Another recent example comes to mind, where 'impulse' over-rode 'knowledge and training'. This was the Air France Airbus, Flight 447, that came down in 2009, crashing into the Atlantic on its way back to Paris from Rio de Janeiro. There's been a couple of TV programmes about it. As I recall, they had zero visibility, at night, in poor weather conditions. The auto-pilot had handed control back to the aircrew, as the sensors gauging airspeed etc, had frozen-up. The Junior Pilot had control of the aircraft and kept the nose up despite the aircraft continuing to lose height. The stall alarm went off, but the Captain, having just returned from the bunk-bed, didn't realise the nose was being held high by the Junior pilot. By the time he worked out what on earth was going on, they were too low to put the nose down and thus accelerate and regain flying speed. It seems that the Junior Pilot's intuition was that they were losing height, so the aircraft had to be pointed upwards.

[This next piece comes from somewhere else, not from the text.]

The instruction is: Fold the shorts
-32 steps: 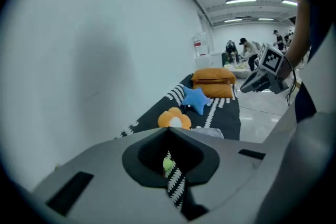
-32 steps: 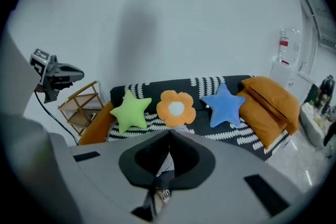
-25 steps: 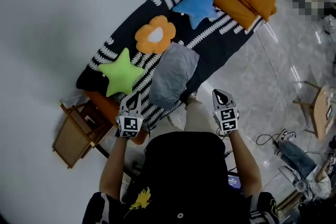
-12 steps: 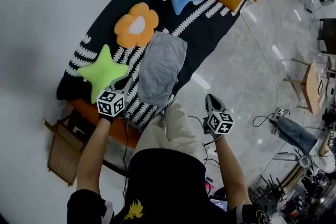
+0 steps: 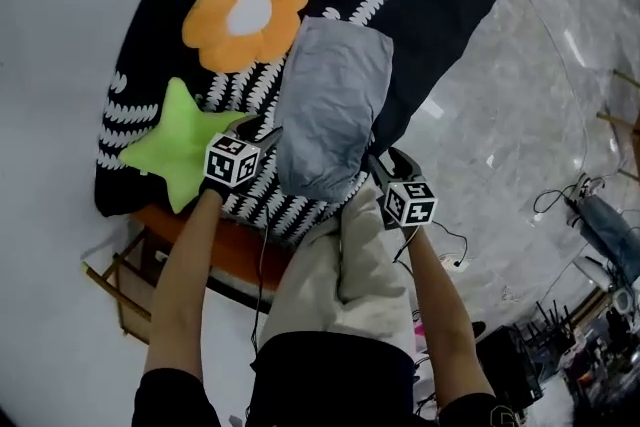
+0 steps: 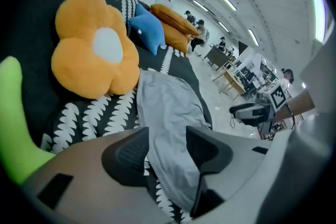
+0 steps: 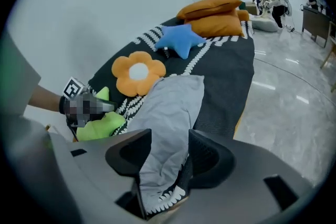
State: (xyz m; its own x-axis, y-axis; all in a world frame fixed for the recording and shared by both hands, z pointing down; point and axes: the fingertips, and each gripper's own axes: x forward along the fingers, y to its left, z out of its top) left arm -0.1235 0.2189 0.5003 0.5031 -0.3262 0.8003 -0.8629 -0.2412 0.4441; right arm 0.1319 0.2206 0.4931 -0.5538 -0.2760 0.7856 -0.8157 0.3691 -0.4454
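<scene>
Fingers (image 6: 123,157) of left gripper (image 5: 265,130), right gripper (image 5: 378,165) just opened, released; shorts (image 5: 333,105) near corners lined up between them for pinching.

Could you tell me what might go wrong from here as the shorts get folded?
Both the left gripper and the right gripper have just been opening their jaws, with the grey shorts showing between each pair, ungripped. Closing now could pinch the patterned blanket underneath too. The green star pillow sits beside the left gripper and might get nudged.
</scene>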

All the while, the aircraft was in a stall attitude, falling, nose high, out of the sky. One of the conclusions of the experts was that airline pilots were being trained to fly sophisticated computerised aircraft, but fundamental, hands-on, piloting skills were being neglected.

This is also an example of where advances in automation have the effect of de-skilling humans. Likewise, the modern-age mountain walker who finds himself lost and utterly in a pickle when the batteries of his GPS run flat.